Introduction: The impact of kirsten rat sarcoma viral oncogene homolog (KRAS) mutational status on surgery planning for colorectal liver metastases (CRLM) remains unknown. The aim of the study was to evaluate the impact of type of liver surgery and margin status in recurrence free survival (RFS) of patients with CRLM, according to KRAS mutational status.


Materials and methods: Retrospective review of all patients consecutively submitted to CLRM surgery between January 2011 and December 2016 with KRAS determination. Exclusion criteria were 2-stage hepatectomy strategy, loss to follow up and non-anatomical and anatomical resections performed simultaneously.

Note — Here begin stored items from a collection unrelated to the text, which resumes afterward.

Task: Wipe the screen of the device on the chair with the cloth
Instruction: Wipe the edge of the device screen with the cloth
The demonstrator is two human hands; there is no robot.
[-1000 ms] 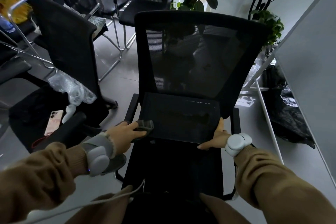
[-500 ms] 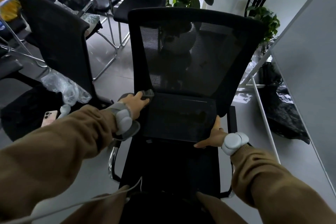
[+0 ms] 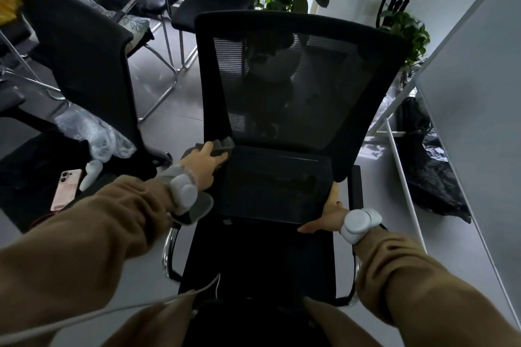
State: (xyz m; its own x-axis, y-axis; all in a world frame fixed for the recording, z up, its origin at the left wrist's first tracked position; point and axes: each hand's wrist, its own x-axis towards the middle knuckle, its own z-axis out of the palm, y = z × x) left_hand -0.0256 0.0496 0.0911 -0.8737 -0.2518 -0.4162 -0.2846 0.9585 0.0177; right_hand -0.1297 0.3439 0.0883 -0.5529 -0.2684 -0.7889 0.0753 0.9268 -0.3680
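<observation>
A dark tablet (image 3: 275, 184) leans screen-up on the seat of a black mesh-backed office chair (image 3: 298, 45), its far edge against the base of the backrest and its near edge partway down the seat cushion. The left hand (image 3: 201, 166) pinches a folded grey cloth (image 3: 222, 146) and presses it on the tablet's far-left corner. The right hand (image 3: 328, 215) grips the near-right corner, thumb along the right edge and fingers under the near edge. Each wrist carries a pale grey band (a rounded puck on top). Chrome armrest loops (image 3: 168, 251) flank the seat. To the left, on another dark seat, lie a pink phone (image 3: 66, 190) and crumpled clear plastic wrap (image 3: 94, 132). A white panel (image 3: 476, 87) stands close on the right, with a black bag (image 3: 428, 160) at its foot.
</observation>
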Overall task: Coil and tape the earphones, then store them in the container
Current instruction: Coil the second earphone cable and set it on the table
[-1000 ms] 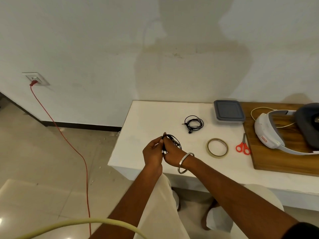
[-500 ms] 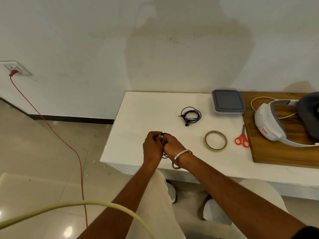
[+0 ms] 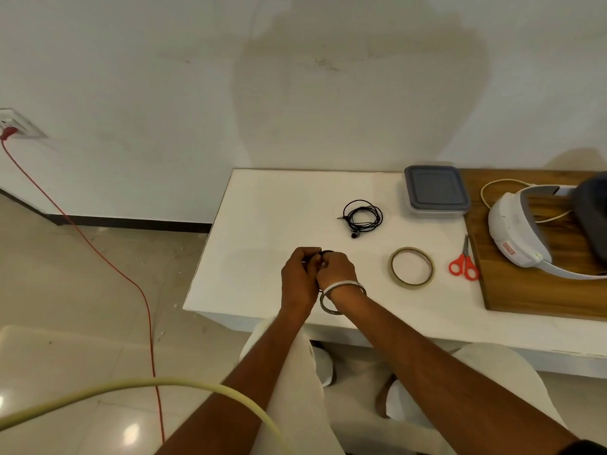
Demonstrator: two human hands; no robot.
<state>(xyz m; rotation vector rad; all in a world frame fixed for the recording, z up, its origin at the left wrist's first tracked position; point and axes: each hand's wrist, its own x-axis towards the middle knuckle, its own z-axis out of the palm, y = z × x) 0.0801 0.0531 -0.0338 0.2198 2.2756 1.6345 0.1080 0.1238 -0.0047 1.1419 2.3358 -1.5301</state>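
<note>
A black earphone cable [image 3: 323, 254] is held between the two hands above the near part of the white surface [image 3: 262, 224]; only a small bit of it is seen at the fingertips, the rest is hidden. The fingers of the left hand [image 3: 299, 279] are curled and the cable is pinched by them, and the fingers of the right hand [image 3: 336, 270] are curled around the same cable, the two hands touching each other. A metal bangle [image 3: 341, 298] is worn on the right wrist. A second pair of black earphones [image 3: 363, 218] is laid in a coil farther back on the surface. A roll of tape [image 3: 412, 267] is placed to the right of the hands, with red-handled scissors [image 3: 463, 262] just beside it. The container [image 3: 436, 192], with its grey lid closed, is set near the wall, next to a wooden board [image 3: 542, 290] on which a white headset [image 3: 522, 234] is resting.
</note>
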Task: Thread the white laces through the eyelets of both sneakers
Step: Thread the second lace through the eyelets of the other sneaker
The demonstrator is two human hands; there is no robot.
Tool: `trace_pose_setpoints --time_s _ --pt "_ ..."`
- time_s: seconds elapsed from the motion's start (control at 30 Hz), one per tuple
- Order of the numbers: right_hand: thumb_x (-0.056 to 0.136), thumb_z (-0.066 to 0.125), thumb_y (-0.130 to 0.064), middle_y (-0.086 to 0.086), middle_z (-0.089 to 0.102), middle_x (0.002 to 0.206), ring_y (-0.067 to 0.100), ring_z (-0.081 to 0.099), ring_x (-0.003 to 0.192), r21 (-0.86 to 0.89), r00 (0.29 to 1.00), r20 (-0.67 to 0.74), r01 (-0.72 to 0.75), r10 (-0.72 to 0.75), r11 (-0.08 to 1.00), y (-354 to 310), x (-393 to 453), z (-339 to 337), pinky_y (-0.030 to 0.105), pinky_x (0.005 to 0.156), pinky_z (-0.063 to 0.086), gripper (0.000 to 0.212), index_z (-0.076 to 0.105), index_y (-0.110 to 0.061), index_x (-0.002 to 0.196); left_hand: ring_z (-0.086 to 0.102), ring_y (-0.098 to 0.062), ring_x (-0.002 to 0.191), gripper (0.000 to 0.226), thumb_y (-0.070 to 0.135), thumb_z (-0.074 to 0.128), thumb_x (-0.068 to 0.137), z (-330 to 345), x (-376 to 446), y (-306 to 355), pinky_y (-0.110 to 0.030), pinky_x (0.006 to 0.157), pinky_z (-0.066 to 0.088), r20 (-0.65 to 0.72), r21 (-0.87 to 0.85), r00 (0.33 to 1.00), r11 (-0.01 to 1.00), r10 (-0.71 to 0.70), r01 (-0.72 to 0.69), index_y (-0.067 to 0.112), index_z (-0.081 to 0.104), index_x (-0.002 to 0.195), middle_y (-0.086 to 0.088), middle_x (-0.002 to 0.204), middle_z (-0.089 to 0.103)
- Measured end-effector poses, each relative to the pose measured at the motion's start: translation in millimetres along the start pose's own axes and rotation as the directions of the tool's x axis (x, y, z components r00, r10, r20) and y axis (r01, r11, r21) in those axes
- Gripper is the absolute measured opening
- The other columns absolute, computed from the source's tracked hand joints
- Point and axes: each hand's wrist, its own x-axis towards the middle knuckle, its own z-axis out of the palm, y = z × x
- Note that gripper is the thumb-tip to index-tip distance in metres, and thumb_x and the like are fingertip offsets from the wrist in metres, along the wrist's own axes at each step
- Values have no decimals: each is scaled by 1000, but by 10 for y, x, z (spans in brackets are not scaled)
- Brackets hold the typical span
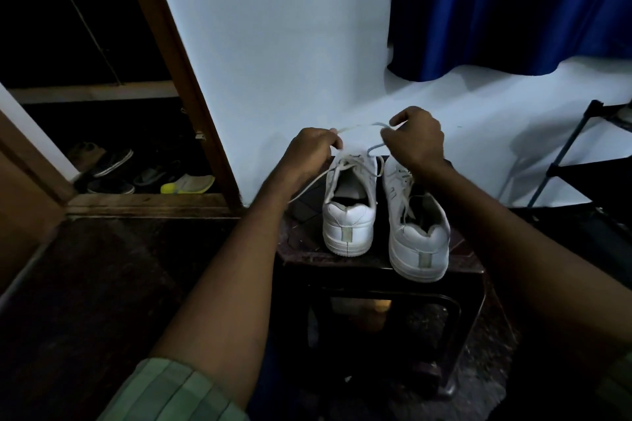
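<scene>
Left hand [313, 147]: fingers pressed together in a pinch on the white lace [355, 128], gripping it above the toe end of the left sneaker [349, 205]. Right hand [415, 140]: fingers curled and closed on the same lace at its other side, above the gap between the two shoes. The lace section between the two hands runs nearly level and appears taut; a short loop of it drops from the right hand toward the left sneaker's upper eyelets. A second length of lace trails from under the left hand, diagonally down and to the left past the forearm, with its end hanging free off the shoe. Both hands are raised clear of the sneakers; only the lace links them to the footwear. The left sneaker and the right sneaker [417, 232] stand upright side by side on a dark stool-like tabletop [376, 263], heels toward the camera, toes toward the white wall [273, 44]. The right sneaker sits closer to the camera, its heel at the front edge of the tabletop, with lace lying loose across its tongue opening. Each heel carries a small pale vertical tab; no writing or brand mark is legible on either tab or elsewhere on the shoes. A green sleeve [178, 393] covers the left upper arm.
</scene>
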Motion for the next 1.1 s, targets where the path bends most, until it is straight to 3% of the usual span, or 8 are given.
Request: trace_pose_setpoints --time_s 0.1,0.23,0.37,0.57,0.73,0.87,0.97,1.1 --pt "75 80 -37 -3 68 82 21 64 80 -169 970 177 196 -166 966 -87 -39 -51 30 69 43 31 62 -17 91 30 -8 44 25 17 37 103 -19 14 67 -23 45 25 140 -429 974 876 -176 220 21 52 84 7 56 43" --pt "79 81 -49 8 73 63 20 70 55 -191 799 594 246 -87 950 -249 -202 -42 31 58 57 44 71 -7 74 40 -6 60 27 30 44 109 -45 34 2 -22 53 28 113 -425 989 895 -96 135 25 66 93 6 80 60" --pt "84 73 -38 11 73 72 28 74 68 -376 841 537 312 -69 872 -256 -313 26 38 72 61 35 70 -4 81 36 -5 63 29 35 57 107 -34 32 -54 -17 55 32 125 -387 992 920 -8 56 26 81 93 5 86 52" --pt "86 68 2 15 67 67 26 71 54 -17 830 544 -140 126 990 -220 -212 -104 37 66 63 12 66 0 75 64 -9 71 17 6 61 103 206 -10 -126 -18 65 51 164 -293 982 955 91 -40 5 78 105 -7 83 72" --pt "93 62 3 21 73 86 35 73 81 82 771 600 -325 214 942 -137 -158 -125 46 88 61 9 67 5 86 74 -16 73 14 9 77 93 272 -62 -92 -21 63 54 103 -257 987 962 122 -92 -1 78 102 -12 86 79" --pt "100 58 -4 9 73 70 23 72 63 68 712 651 -399 262 914 -127 -126 -135 31 75 61 17 63 1 85 74 -20 73 8 13 83 86 325 -37 -125 -34 72 60 29 -161 991 979 129 -123 11 81 93 -8 83 80" --pt "101 58 -5 8 73 72 20 72 54 84 694 660 -447 286 890 -113 -124 -156 24 51 59 18 62 1 84 76 -18 72 10 6 83 84 308 -32 -95 -38 78 65 13 -76 990 987 142 -140 13 82 90 -5 78 78" --pt "101 57 -2 11 72 66 20 72 51 118 684 679 -460 266 880 -110 -125 -168 23 50 60 15 60 5 88 76 -13 67 17 11 84 82 323 -48 -63 -44 73 66 -14 70 980 978 199 -198 27 79 83 6 74 77"
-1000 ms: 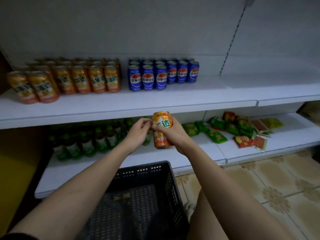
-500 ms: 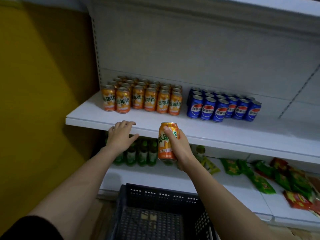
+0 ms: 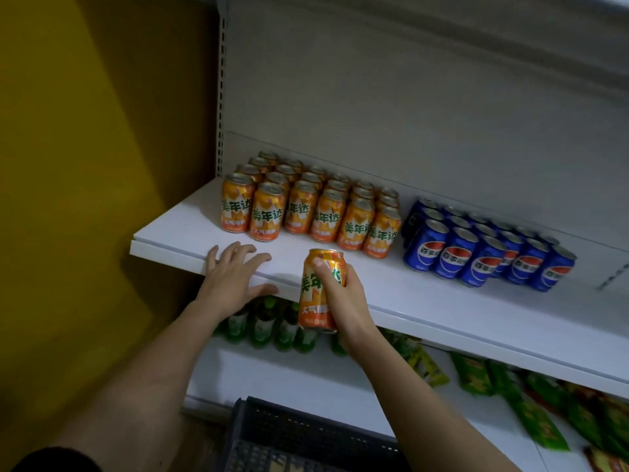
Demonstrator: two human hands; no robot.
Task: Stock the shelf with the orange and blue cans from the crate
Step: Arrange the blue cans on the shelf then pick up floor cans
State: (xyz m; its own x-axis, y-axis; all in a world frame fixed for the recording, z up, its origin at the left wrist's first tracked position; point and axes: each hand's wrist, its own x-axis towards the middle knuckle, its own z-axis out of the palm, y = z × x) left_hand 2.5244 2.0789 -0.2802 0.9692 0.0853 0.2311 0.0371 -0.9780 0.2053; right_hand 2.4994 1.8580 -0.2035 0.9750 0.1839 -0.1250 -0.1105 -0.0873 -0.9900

Results: 114 patients were included, with a median age of 61 [31-80] years old. 67.5% of patients were male. KRAS mutation was present in 46.5% of patients, 58.8% had non-anatomical resections and R0 surgery was obtained in 69.3%. With a median follow up of 43 [4-105] months, recurrence rate was 86.8%, median overall survival and RFS were 53 and 11 months, respectively. In the mutated KRAS (mKRAS) group, the detection of R1 margins was the only predictor of worse RFS (31 versus 13 months, p=0.022). In the wild-type KRAS (wtKRAS) group a similar difference was not observed (24 versus 19 months, p=0.310). The most common form of recurrence after R1 resections in the mKRAS group was extra-hepatic, while in the wtKRAS was isolated hepatic recurrence.


Conclusion: In patients with mKRAS, R1 resection was associated with a decreased RFS, mainly due to extra-hepatic recurrence. These findings were not replicated in the wtKRAS group. KRAS mutational status should be considered while planning liver resection for CRLM, namely when deciding optimal margin width.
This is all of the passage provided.